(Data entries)
Content starts

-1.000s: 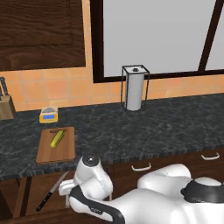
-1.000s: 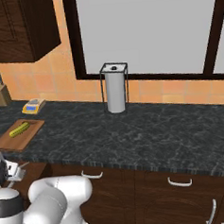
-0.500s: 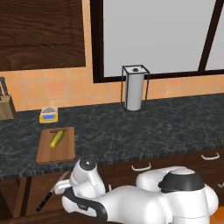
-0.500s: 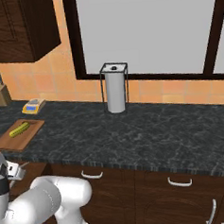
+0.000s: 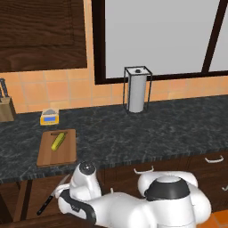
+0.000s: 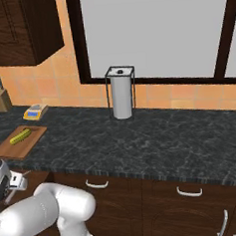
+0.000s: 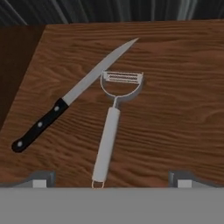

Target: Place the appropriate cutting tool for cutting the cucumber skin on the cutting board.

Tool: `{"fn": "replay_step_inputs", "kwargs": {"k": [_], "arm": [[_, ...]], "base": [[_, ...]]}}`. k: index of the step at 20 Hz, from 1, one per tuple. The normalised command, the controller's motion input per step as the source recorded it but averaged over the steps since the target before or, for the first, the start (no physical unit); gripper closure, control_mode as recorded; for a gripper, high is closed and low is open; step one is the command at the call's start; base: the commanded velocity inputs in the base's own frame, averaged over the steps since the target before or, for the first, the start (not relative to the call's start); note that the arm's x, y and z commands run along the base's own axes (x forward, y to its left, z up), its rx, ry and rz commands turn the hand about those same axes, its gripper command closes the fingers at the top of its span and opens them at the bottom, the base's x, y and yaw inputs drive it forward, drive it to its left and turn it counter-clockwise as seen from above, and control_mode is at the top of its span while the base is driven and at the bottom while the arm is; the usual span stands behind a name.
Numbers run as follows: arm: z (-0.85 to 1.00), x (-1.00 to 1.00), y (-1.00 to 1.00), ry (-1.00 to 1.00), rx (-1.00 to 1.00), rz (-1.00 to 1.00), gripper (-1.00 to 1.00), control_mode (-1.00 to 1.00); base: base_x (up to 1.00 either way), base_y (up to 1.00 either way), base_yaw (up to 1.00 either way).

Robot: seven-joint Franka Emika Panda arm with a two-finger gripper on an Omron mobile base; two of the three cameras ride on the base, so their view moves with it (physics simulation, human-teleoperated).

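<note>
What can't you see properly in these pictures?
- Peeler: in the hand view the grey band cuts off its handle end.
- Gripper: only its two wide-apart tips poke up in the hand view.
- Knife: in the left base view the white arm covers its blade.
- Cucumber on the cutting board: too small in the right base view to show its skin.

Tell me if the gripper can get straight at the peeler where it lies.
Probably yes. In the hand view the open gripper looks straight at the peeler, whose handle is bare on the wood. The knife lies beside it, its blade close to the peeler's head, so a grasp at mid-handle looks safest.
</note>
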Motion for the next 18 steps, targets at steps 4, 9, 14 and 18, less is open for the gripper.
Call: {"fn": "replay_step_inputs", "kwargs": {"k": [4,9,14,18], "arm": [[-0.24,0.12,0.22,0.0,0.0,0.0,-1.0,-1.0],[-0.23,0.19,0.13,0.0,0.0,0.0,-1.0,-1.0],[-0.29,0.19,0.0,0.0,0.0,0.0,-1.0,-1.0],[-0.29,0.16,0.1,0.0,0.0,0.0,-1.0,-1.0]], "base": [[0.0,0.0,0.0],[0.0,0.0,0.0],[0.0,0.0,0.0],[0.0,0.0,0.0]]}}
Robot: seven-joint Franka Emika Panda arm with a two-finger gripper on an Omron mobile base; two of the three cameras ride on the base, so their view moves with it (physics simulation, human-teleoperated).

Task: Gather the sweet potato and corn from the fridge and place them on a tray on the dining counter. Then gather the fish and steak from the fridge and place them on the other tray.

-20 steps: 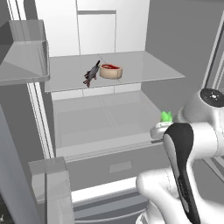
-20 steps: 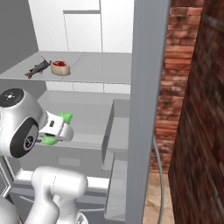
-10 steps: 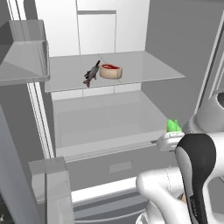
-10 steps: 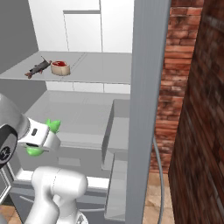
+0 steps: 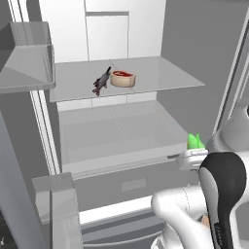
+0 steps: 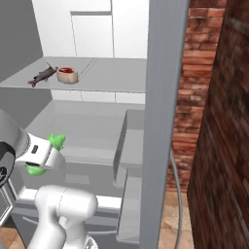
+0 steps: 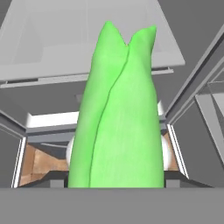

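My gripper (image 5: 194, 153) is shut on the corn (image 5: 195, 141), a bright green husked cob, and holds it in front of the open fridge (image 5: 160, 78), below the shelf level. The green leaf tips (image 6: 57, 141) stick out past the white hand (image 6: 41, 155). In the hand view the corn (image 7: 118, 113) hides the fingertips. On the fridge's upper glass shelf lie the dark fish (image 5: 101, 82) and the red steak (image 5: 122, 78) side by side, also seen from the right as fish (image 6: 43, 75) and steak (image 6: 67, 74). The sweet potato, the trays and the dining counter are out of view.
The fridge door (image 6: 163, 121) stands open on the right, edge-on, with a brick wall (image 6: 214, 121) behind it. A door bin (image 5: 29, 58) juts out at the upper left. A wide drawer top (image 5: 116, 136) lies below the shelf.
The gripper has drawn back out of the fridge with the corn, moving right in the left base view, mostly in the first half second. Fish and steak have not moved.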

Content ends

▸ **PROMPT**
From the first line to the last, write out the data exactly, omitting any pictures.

▸ **RESPONSE**
-1.000s: 
-1.000s: 
-0.500s: 
-0.500s: 
+0.000s: 
+0.000s: 
+0.000s: 

Target: Place the appropriate cutting tool for cutting the cucumber skin on the cutting board.

Tool: `{"fn": "replay_step_inputs", "kwargs": {"k": [_], "arm": [[_, ...]], "base": [[_, ...]]}}`. k: index of the step at 20 Hz, from 1, one per tuple. The normalised command, the controller's motion input per step as the source recorded it but averaged over the steps since the target before or, for the first, the start (no physical unit); gripper closure, control_mode as recorded; for a gripper, high is closed and low is open; step one is the command at the call's start; base: the commanded velocity inputs in the base's own frame, averaged over the steps since the target before or, for the first, the start (not relative to the call's start); note that the arm's x, y and z commands run along the base's own axes (x forward, y to its left, z up), its rx, ry and rz commands turn the hand about those same axes, its gripper command closes the fingers at the top of its span and opens them at the bottom, the base's x, y and yaw inputs drive it forward, drive it to its left and turn it counter-clockwise as seen from above, and control_mode is at the top of its span while the base is driven and at the bottom while the arm is; the usual span stands behind a name.
Numbers run as follows: arm: z (-0.85 to 1.00), x (-1.00 to 1.00), y (-1.00 to 1.00), ry (-1.00 to 1.00), rx (-1.00 to 1.00), rz (-1.00 to 1.00), gripper (-1.00 to 1.00), control_mode (-1.00 to 1.00); base: base_x (up to 1.00 either way), base_y (up to 1.00 either way), base_yaw (up to 1.00 either way).

Robot: seven-joint Franka Emika Panda arm with a two-finger gripper on an Omron mobile base; two of the three cameras ride on the base, so their view moves with it (physics simulation, human-teleoperated).

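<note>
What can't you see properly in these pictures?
- Peeler: in the hand view the grey band cuts off its handle end.
- Gripper: only its two wide-apart tips poke up in the hand view.
- Knife: in the left base view the white arm covers its blade.
- Cucumber on the cutting board: too small in the right base view to show its skin.

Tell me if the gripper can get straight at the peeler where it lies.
Probably yes. In the hand view the open gripper looks straight at the peeler, whose handle is bare on the wood. The knife lies beside it, its blade close to the peeler's head, so a grasp at mid-handle looks safest.
</note>
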Motion for the next 18 steps, targets at steps 4, 9, 14 and 18, less is open for the gripper.
Call: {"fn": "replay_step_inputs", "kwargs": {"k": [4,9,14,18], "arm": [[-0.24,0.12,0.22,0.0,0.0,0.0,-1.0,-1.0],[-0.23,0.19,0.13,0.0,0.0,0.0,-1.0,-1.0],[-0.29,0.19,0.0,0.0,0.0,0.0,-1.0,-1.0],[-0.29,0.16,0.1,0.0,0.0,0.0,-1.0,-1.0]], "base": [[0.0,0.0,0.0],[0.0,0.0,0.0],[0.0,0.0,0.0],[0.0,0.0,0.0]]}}
Robot: seven-joint Franka Emika Panda arm with a two-finger gripper on an Omron mobile base; two of the three cameras ride on the base, so their view moves with it (physics simulation, human-teleoperated).

Task: Gather the sweet potato and corn from the fridge and place them on a tray on the dining counter. Then gather the fish and steak from the fridge and place them on the other tray.

-20 steps: 
-20 steps: 
-10 steps: 
-10 steps: 
+0 steps: 
+0 steps: 
+0 steps: 

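My gripper (image 5: 194, 153) is shut on the corn (image 5: 195, 141), a bright green husked cob, and holds it in front of the open fridge (image 5: 160, 78), below the shelf level. The green leaf tips (image 6: 57, 141) stick out past the white hand (image 6: 41, 155). In the hand view the corn (image 7: 118, 113) hides the fingertips. On the fridge's upper glass shelf lie the dark fish (image 5: 101, 82) and the red steak (image 5: 122, 78) side by side, also seen from the right as fish (image 6: 43, 75) and steak (image 6: 67, 74). The sweet potato, the trays and the dining counter are out of view.
The fridge door (image 6: 163, 121) stands open on the right, edge-on, with a brick wall (image 6: 214, 121) behind it. A door bin (image 5: 29, 58) juts out at the upper left. A wide drawer top (image 5: 116, 136) lies below the shelf.
The gripper has drawn back out of the fridge with the corn, moving right in the left base view, mostly in the first half second. Fish and steak have not moved.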

The requested output has been fully supplied.